= Your goal =
Working from the records below, repeat exactly the lines starting at the line that contains "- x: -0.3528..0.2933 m" and ending at the line that contains "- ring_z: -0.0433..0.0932", inclusive.

= Available data =
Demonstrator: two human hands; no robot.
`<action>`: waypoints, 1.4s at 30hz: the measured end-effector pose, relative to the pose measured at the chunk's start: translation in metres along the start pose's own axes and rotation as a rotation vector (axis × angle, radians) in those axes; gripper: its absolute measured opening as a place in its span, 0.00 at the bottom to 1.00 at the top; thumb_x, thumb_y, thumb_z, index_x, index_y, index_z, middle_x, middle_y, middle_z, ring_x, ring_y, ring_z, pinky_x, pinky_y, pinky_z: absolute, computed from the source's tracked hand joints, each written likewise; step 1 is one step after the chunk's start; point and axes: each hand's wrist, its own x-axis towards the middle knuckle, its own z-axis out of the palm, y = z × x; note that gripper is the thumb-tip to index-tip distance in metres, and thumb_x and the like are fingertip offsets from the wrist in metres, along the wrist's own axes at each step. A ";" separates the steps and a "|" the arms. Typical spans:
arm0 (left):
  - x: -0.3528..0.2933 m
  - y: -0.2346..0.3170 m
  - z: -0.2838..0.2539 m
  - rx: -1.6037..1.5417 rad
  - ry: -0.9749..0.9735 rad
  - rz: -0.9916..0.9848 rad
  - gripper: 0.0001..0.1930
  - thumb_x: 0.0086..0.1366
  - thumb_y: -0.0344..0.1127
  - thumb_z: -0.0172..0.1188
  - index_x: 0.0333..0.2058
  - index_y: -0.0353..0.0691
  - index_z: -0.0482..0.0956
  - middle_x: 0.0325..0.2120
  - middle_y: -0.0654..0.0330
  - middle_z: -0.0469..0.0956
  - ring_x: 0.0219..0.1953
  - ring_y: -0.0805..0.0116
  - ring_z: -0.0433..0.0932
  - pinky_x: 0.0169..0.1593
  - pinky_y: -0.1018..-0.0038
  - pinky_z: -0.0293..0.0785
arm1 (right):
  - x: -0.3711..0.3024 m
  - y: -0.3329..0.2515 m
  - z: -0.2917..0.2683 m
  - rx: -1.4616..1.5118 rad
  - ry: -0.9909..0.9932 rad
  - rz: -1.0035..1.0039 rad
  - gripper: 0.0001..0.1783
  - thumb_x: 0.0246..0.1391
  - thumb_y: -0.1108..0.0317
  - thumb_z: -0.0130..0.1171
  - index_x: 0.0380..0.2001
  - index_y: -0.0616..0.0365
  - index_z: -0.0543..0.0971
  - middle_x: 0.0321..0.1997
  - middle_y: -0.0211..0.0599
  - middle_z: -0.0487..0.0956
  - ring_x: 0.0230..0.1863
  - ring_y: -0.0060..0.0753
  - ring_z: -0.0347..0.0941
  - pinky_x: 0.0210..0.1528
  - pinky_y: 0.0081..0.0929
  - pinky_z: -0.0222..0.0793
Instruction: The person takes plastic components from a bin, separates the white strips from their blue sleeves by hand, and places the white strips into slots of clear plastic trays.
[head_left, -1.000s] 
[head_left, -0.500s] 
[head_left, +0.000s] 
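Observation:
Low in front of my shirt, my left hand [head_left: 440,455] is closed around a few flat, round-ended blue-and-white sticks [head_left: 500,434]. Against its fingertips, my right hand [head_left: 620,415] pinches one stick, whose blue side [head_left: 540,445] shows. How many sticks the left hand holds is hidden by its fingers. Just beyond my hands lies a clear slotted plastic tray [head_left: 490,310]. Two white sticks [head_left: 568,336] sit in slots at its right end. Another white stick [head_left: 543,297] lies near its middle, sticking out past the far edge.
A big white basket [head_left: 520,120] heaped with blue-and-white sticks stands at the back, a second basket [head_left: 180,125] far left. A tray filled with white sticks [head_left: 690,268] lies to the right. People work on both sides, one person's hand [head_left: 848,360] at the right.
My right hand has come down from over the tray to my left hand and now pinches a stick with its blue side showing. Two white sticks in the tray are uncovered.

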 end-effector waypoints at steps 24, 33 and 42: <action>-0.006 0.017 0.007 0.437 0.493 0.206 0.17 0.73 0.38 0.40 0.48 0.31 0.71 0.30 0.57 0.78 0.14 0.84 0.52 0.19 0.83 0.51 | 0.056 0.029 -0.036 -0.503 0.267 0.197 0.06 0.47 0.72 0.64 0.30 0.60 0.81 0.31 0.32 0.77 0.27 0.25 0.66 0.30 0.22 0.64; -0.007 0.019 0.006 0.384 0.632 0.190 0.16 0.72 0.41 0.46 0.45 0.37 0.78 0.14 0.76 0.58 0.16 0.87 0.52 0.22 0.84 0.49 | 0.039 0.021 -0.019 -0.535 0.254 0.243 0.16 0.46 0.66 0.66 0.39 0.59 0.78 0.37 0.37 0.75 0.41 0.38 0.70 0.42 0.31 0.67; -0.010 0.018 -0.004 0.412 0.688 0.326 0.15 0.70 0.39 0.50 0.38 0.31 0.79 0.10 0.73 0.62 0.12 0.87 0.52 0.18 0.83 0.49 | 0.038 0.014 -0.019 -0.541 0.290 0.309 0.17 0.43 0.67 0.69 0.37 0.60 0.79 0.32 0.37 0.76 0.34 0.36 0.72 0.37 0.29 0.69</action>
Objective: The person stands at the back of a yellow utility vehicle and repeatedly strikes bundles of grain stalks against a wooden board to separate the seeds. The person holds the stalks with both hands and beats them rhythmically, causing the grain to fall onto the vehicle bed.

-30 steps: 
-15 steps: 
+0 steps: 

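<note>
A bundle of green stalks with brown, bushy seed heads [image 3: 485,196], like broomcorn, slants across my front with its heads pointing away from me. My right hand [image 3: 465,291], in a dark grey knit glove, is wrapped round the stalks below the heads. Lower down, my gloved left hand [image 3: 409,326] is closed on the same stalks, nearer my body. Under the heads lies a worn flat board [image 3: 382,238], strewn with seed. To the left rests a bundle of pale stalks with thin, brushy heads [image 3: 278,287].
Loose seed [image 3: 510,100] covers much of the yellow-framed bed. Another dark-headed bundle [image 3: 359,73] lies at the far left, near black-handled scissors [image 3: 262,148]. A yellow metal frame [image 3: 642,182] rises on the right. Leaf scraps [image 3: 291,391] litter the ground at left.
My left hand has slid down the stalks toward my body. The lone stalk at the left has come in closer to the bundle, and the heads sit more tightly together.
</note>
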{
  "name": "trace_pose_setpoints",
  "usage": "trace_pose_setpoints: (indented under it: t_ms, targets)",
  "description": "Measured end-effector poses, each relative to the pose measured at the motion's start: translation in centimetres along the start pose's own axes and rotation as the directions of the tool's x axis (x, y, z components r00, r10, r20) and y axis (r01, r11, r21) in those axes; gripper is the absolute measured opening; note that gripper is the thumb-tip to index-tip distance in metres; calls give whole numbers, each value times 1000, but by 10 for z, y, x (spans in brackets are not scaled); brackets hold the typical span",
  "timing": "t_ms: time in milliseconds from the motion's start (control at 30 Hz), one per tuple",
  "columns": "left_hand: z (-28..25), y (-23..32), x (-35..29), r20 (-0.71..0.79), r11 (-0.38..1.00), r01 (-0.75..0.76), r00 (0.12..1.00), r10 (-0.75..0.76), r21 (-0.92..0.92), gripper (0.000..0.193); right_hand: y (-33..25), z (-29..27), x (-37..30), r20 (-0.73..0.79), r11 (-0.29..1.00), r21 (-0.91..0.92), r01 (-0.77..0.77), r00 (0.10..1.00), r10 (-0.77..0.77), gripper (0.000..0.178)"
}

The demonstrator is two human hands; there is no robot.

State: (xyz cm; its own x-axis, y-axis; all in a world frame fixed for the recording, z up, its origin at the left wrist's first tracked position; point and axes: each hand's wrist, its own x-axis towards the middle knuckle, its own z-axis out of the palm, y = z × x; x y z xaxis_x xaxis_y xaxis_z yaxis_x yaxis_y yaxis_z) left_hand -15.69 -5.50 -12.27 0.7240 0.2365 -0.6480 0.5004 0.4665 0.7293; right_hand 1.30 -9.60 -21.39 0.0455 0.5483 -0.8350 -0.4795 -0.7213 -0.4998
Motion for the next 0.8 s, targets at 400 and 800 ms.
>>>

= Exercise response =
  - x: -0.3528..0.2933 m
  - y: -0.2346..0.3170 m
  - z: -0.2838..0.2539 m
  - rx: -1.6037..1.5417 rad
  - ry: -0.9749..0.9735 rad
  - rz: -0.9916..0.9848 rad
  - gripper: 0.0001..0.1930
  - thumb_x: 0.0086..0.1366
  - thumb_y: -0.0344..0.1127
  - thumb_z: -0.0172..0.1188
  - index_x: 0.0333..0.2058
  - index_y: -0.0353..0.0691
  - index_z: -0.0482..0.0956
  - middle_x: 0.0325..0.2120
  - middle_y: -0.0654..0.0330
  - middle_z: -0.0469..0.0956
  - ring_x: 0.0219..0.1953
  - ring_y: -0.0805..0.0116
  - ring_z: -0.0433..0.0932

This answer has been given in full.